Where the line containing "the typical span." appears, start copying; continue through the last line below and copy nothing else.

=== Begin Enclosure ===

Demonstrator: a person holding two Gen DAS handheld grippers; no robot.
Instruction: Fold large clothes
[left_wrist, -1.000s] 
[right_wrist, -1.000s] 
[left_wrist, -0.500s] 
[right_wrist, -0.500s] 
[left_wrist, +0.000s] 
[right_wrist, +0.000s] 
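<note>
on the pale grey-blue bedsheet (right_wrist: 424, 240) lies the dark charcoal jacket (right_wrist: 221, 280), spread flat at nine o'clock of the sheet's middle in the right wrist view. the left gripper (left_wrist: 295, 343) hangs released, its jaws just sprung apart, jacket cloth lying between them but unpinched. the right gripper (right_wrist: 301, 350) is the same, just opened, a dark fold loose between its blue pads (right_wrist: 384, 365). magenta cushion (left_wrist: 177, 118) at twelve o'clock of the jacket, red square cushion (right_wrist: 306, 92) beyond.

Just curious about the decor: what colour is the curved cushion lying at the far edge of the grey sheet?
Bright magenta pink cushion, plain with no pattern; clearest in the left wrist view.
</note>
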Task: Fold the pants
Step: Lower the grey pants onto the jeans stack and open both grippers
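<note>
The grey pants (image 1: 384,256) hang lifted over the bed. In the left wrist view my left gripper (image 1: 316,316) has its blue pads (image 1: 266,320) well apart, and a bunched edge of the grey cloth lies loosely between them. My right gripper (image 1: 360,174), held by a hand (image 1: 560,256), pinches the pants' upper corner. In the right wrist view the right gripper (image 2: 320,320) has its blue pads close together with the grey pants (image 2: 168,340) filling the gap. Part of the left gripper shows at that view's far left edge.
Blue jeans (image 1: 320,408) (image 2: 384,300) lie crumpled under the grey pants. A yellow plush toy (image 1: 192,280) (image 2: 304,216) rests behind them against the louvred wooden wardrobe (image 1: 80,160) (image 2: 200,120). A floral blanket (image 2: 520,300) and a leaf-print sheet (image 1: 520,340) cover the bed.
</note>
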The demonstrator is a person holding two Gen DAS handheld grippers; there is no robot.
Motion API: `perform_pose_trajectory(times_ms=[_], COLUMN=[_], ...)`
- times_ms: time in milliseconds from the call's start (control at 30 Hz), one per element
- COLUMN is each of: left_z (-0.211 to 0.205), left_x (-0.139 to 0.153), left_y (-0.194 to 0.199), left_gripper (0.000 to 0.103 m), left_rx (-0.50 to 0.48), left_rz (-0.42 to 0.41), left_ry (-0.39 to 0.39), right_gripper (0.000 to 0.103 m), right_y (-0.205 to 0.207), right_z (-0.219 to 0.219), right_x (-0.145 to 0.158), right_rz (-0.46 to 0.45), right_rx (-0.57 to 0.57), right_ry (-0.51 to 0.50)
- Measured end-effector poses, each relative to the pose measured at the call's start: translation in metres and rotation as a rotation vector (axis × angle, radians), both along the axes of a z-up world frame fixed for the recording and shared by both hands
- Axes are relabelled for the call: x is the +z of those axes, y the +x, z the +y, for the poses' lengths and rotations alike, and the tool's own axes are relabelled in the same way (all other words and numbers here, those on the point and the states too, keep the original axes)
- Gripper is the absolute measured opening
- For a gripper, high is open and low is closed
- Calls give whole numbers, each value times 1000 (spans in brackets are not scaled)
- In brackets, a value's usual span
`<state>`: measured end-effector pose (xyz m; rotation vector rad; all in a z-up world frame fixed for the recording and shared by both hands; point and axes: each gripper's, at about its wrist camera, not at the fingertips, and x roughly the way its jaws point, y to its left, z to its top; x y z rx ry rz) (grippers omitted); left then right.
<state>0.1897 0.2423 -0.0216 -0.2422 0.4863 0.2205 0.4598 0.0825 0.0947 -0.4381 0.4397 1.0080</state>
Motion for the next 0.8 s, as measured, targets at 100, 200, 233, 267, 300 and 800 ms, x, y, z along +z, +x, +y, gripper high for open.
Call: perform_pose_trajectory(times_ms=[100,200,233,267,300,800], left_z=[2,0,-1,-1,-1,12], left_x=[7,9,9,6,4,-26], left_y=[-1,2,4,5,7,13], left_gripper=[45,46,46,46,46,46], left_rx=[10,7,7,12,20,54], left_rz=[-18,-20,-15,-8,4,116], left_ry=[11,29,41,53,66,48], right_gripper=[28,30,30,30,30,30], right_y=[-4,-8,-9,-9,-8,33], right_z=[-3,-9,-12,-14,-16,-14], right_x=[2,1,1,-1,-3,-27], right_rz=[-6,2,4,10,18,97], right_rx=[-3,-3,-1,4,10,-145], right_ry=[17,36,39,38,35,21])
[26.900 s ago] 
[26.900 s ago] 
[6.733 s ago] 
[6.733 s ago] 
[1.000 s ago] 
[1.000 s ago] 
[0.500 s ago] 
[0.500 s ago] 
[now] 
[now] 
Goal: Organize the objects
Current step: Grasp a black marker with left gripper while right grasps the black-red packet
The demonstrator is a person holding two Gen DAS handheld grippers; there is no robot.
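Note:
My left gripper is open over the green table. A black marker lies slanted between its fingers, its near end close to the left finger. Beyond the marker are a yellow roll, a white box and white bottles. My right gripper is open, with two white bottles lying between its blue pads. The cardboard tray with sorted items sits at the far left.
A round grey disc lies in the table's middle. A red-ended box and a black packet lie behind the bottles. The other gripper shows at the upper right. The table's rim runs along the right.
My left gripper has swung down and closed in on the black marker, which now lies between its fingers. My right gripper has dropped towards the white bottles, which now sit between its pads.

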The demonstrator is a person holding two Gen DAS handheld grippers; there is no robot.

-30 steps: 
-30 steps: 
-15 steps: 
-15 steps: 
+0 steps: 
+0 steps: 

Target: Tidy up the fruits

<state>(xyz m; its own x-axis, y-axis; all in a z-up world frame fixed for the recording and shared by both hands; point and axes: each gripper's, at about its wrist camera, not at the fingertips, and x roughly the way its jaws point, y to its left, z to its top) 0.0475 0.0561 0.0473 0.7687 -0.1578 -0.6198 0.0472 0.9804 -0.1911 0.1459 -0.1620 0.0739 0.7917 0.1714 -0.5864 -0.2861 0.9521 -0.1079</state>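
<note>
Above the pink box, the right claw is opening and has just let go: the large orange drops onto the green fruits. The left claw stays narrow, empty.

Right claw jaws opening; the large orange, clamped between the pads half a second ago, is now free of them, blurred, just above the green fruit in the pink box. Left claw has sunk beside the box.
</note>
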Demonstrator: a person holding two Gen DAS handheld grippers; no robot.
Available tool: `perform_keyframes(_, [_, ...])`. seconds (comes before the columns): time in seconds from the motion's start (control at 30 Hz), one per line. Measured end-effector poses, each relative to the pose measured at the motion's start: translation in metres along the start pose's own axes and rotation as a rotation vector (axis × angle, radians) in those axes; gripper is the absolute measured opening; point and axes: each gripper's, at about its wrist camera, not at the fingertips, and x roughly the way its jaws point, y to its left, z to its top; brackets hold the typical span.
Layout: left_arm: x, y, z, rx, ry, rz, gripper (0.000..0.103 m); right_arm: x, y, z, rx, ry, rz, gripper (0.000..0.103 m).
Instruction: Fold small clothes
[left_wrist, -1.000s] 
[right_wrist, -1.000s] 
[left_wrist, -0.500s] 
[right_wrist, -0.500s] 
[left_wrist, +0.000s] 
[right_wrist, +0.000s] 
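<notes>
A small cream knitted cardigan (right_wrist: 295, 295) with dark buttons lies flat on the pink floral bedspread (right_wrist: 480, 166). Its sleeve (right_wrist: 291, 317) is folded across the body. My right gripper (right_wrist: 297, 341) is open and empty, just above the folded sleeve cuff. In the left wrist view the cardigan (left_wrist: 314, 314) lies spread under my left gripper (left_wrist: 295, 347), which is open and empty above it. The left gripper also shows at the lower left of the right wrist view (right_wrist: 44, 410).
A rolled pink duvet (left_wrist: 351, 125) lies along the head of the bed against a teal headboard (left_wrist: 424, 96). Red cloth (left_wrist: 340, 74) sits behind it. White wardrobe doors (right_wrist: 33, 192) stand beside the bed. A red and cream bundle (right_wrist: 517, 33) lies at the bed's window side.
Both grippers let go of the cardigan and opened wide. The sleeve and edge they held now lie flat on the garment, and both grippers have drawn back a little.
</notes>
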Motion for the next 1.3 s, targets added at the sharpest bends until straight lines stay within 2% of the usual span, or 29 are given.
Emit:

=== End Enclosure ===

▶ **Answer for this exercise**:
Available tool: `perform_keyframes(_, [_, ...])`. seconds (comes before the columns): time in seconds from the motion's start (control at 30 Hz), one per line. Measured end-effector poses, each relative to the pose measured at the motion's start: translation in metres along the start pose's own axes and rotation as a rotation vector (axis × angle, radians) in those axes; gripper is the absolute measured opening; point and axes: each gripper's, at about its wrist camera, not at the fingertips, and x roughly the way its jaws point, y to its left, z to its top; brackets hold the typical span.
Layout: left_arm: x, y, z, rx, ry, rz, gripper (0.000..0.103 m); right_arm: x, y, z, rx, ry, rz, gripper (0.000..0.103 m).
Instruction: Fold small clothes
[left_wrist, -1.000s] 
[right_wrist, -1.000s] 
[left_wrist, -0.500s] 
[right_wrist, -0.500s] 
[left_wrist, +0.000s] 
[right_wrist, +0.000s] 
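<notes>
A small cream knitted cardigan (right_wrist: 295, 295) with dark buttons lies flat on the pink floral bedspread (right_wrist: 480, 166). Its sleeve (right_wrist: 291, 317) is folded across the body. My right gripper (right_wrist: 297, 341) is open and empty, just above the folded sleeve cuff. In the left wrist view the cardigan (left_wrist: 314, 314) lies spread under my left gripper (left_wrist: 295, 347), which is open and empty above it. The left gripper also shows at the lower left of the right wrist view (right_wrist: 44, 410).
A rolled pink duvet (left_wrist: 351, 125) lies along the head of the bed against a teal headboard (left_wrist: 424, 96). Red cloth (left_wrist: 340, 74) sits behind it. White wardrobe doors (right_wrist: 33, 192) stand beside the bed. A red and cream bundle (right_wrist: 517, 33) lies at the bed's window side.
Both grippers let go of the cardigan and opened wide. The sleeve and edge they held now lie flat on the garment, and both grippers have drawn back a little.
</notes>
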Motion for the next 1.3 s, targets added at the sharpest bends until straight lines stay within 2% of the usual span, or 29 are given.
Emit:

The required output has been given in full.